BMC buys app automation tech aimed at virtual, cloud environments
- 08 January, 2010 06:46
- Comments
BMC Thursday announced it has acquired privately-held Phurnace Software in a deal that BMC says will help it deliver technology to reduce the cost and complexity of deploying Java applications into virtual and cloud environments.
BMC acquired Phurnace, for an undisclosed sum, with plans to incorporate Phurnace technology into BMC's BladeLogic Server Automation Suite. To start, BMC will sell and support the acquired products as BMC BladeLogic Application Release Automation. The software, BMC says, will automate the application deployment process to reduce the risk of errors and outages associated with manual or script-based processes. (See related story, 5 must-have IT management technologies for 2010.)
"We see the application layer as the next frontier in data center automation. Only through automation can customers drastically reduce the time it takes to deploy applications to a production environment while dramatically reducing the risks and costs of the deployment process," said Dev Ittycheria, president of enterprise service management at BMC, in a statement. "This acquisition significantly enhances our capabilities in the application layer, positions us extremely well to manage the next-generation data center and considerably strengthens BMC's business service management platform."

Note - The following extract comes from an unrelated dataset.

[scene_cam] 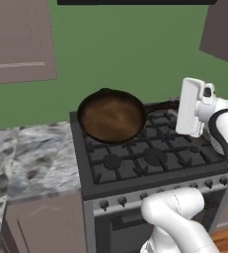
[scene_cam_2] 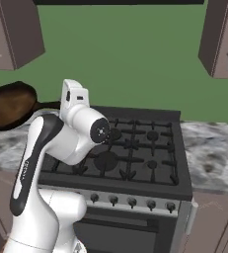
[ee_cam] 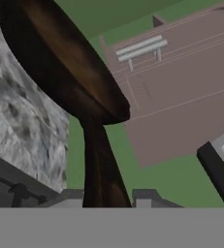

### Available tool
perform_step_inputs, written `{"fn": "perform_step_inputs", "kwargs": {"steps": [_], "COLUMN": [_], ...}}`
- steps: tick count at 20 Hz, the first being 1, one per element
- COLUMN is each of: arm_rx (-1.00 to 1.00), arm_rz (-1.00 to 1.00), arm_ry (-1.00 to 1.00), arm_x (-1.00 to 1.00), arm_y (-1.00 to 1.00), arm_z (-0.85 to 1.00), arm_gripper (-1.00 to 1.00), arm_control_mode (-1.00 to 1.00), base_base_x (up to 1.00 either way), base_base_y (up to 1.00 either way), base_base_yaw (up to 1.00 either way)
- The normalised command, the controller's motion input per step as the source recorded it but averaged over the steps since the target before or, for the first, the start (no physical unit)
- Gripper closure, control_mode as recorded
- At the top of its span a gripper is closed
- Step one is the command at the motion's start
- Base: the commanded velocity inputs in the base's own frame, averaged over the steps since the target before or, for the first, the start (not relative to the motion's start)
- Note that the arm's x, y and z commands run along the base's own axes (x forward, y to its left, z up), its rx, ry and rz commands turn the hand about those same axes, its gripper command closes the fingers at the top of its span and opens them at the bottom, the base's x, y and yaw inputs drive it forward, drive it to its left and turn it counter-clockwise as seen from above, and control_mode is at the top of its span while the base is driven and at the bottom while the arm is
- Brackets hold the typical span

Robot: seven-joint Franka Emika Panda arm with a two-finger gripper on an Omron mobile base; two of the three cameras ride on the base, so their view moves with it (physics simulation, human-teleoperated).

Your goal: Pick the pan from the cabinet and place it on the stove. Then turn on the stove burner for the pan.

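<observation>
1. Nearest the camera we see the white arm [scene_cam_2: 51, 163], rising from the lower left of the right base view and from the lower right of the left base view, where it covers part of the range's front.
2. The stove [scene_cam: 150, 158] fills the centre and lower middle of the left base view, with black grates on top and a row of small knobs [scene_cam_2: 131, 201] along its front edge.
3. The marbled grey counter [scene_cam: 31, 158] sits at the left of that frame, beside the stove.
4. The cabinet [ee_cam: 181, 82], mauve-brown with grey bar handles, takes the upper right of the hand view; other doors of it show in the upper corners of both base views.
5. The pan [scene_cam: 111, 116] hangs tilted above the stove's rear left corner, its brownish inside facing the camera, in the upper middle of the left base view.
6. The gripper [ee_cam: 108, 196] is closed on the pan's long dark handle, which runs down between the finger tips at the bottom of the hand view.
</observation>
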Motion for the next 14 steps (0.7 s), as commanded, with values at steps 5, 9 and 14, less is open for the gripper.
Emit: {"fn": "perform_step_inputs", "kwargs": {"steps": [5,9,14], "arm_rx": [0.00,0.00,0.00], "arm_rz": [0.00,0.00,0.00], "arm_ry": [0.00,0.00,0.00], "arm_x": [0.00,0.00,0.00], "arm_y": [0.00,0.00,0.00], "arm_z": [0.00,0.00,0.00], "arm_gripper": [1.00,1.00,1.00], "arm_control_mode": [1.00,1.00,1.00], "base_base_x": [0.05,0.01,0.10], "base_base_y": [0.13,0.34,0.48], "base_base_yaw": [-0.02,-0.02,0.00]}}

Phurnace, which competes with rPath in the application release automation market, offers technology to model and deploy Java Enterprise Edition applications for WebLogic, WebSphere, JBoss and WebSphere Portal. The company says its products also completely eliminate the need for scripting and provide troubleshooting and remediation capabilities. Phurnace products also automate the migration of applications from one version of an application server to another. BMC says Phurnace's Deliver products are already integrated into existing BMC BladeLogic deployments.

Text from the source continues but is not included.